**Problem to work on**
The word to look for is "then". Report every line of the entries below that has it.

(Stored data entries)
__________________________________________________
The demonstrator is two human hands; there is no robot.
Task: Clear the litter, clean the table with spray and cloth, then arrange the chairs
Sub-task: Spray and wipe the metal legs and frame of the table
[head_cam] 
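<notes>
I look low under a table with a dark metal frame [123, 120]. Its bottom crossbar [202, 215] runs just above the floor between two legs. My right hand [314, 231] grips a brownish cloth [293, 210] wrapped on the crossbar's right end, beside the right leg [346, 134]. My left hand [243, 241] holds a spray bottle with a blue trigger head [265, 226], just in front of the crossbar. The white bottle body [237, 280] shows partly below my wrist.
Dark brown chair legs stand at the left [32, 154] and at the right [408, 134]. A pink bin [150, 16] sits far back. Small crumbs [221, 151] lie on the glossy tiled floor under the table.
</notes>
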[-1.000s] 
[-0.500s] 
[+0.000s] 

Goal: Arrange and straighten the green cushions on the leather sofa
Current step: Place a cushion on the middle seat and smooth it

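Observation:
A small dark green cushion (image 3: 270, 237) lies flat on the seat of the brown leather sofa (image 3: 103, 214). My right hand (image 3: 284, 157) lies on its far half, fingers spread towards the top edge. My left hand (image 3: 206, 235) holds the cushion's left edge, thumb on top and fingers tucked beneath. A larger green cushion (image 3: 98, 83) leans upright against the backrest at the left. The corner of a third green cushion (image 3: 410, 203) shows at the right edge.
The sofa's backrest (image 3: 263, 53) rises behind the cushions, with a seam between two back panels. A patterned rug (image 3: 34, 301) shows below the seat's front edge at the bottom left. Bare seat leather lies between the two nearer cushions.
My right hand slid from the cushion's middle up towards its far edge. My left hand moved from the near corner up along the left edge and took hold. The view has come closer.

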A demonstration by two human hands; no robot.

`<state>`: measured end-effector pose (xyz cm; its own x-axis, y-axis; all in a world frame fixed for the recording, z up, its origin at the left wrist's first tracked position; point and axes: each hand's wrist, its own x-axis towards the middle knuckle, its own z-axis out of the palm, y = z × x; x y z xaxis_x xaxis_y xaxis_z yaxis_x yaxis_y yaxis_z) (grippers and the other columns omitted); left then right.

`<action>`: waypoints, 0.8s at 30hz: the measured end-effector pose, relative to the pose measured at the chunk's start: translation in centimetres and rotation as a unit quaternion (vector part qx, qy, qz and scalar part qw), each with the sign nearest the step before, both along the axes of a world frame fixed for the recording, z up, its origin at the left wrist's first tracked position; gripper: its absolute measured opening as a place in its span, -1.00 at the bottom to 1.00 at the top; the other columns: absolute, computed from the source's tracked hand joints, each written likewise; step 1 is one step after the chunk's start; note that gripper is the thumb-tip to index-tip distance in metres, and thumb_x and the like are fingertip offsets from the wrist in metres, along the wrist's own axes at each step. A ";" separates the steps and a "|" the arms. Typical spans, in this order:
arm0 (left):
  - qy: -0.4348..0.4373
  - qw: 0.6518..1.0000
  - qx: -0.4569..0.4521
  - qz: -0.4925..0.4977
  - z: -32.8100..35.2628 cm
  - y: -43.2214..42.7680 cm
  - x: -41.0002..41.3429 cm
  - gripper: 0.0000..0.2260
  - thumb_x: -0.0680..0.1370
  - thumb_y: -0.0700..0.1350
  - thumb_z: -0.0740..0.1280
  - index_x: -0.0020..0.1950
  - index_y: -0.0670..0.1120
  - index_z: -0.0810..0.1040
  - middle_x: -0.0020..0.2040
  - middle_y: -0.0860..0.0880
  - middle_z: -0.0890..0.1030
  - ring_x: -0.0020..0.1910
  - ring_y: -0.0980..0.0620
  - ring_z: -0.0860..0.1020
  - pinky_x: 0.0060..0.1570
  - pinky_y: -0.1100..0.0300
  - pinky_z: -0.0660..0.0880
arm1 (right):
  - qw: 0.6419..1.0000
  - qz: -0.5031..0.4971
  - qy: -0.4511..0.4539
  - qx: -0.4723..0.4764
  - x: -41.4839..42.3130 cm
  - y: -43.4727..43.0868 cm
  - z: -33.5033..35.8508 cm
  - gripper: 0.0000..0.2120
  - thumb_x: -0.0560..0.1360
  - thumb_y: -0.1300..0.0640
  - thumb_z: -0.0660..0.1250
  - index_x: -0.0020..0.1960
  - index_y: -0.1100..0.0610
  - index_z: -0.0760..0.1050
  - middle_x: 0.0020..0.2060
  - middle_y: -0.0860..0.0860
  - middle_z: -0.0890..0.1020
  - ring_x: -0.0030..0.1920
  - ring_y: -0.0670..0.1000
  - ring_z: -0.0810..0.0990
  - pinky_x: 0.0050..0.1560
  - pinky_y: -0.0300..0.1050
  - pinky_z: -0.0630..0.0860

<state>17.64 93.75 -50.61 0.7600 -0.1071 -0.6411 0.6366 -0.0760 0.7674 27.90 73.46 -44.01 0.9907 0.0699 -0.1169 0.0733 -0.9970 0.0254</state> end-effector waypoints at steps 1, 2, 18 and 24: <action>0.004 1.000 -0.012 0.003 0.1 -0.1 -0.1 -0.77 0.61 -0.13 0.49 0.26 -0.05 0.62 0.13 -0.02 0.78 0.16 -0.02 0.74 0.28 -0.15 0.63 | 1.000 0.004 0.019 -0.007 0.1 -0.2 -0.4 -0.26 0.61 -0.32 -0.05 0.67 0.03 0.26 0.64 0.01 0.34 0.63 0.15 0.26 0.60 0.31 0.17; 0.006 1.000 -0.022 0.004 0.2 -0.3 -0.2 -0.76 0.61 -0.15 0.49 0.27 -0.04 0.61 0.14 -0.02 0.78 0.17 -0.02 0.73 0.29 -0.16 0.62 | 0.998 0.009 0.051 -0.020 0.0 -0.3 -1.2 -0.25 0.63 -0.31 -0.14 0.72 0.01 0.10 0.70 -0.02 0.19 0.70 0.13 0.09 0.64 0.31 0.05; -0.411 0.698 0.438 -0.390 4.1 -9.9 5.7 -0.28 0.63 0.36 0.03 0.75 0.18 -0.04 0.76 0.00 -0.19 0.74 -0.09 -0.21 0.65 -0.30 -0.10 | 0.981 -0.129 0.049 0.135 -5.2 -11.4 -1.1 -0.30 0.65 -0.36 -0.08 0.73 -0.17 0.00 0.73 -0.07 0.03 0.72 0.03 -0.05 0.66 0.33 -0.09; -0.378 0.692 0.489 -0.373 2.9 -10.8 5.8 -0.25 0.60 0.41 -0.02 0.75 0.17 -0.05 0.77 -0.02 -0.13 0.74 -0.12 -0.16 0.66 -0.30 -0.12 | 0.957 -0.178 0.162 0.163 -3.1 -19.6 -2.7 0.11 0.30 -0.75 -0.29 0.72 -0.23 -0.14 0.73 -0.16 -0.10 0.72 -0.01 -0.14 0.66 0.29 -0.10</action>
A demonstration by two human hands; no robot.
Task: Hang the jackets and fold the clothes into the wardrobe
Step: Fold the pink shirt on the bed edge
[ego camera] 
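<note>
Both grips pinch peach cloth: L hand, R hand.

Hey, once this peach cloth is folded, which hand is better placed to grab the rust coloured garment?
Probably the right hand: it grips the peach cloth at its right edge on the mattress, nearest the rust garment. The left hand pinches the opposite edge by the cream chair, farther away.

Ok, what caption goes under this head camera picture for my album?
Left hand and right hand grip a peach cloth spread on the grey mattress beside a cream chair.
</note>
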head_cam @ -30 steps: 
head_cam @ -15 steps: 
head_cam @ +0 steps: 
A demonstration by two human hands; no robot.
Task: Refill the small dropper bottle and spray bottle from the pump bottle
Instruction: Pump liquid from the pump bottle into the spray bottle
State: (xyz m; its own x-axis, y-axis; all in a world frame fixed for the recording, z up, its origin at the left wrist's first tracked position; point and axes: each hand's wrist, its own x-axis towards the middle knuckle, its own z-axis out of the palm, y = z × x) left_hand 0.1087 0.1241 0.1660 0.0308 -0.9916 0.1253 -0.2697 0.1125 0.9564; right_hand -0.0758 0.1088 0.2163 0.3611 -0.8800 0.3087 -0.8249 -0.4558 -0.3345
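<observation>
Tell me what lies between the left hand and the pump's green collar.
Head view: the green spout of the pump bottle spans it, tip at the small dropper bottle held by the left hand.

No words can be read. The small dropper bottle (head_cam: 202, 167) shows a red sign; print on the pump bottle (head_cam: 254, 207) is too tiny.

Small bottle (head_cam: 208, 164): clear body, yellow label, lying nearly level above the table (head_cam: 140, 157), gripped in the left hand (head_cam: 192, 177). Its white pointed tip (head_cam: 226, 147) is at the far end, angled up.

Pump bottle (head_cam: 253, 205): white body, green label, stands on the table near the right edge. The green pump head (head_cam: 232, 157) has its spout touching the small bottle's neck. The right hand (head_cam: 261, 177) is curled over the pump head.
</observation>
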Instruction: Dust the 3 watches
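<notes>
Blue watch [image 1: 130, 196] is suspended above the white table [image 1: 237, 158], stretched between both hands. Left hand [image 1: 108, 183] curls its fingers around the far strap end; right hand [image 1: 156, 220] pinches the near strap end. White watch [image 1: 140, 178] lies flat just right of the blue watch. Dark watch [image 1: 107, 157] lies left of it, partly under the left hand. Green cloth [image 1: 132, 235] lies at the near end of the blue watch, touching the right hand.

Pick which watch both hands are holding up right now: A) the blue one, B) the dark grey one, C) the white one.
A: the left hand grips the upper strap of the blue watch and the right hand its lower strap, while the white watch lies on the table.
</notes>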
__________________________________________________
**Response for this exercise**
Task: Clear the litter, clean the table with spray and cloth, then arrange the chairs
`<state>`: measured end-effector pose (xyz cm; its own x-axis, y-axis; all in a world frame fixed for the recording, z up, its origin at the left wrist's first tracked position; point and axes: each hand's wrist, its own x-axis towards the middle knuckle, its own z-axis out of the palm, y = z × x; x y z xaxis_x xaxis_y xaxis_z yaxis_x yaxis_y yaxis_z) (grippers and the other columns omitted); left then right.

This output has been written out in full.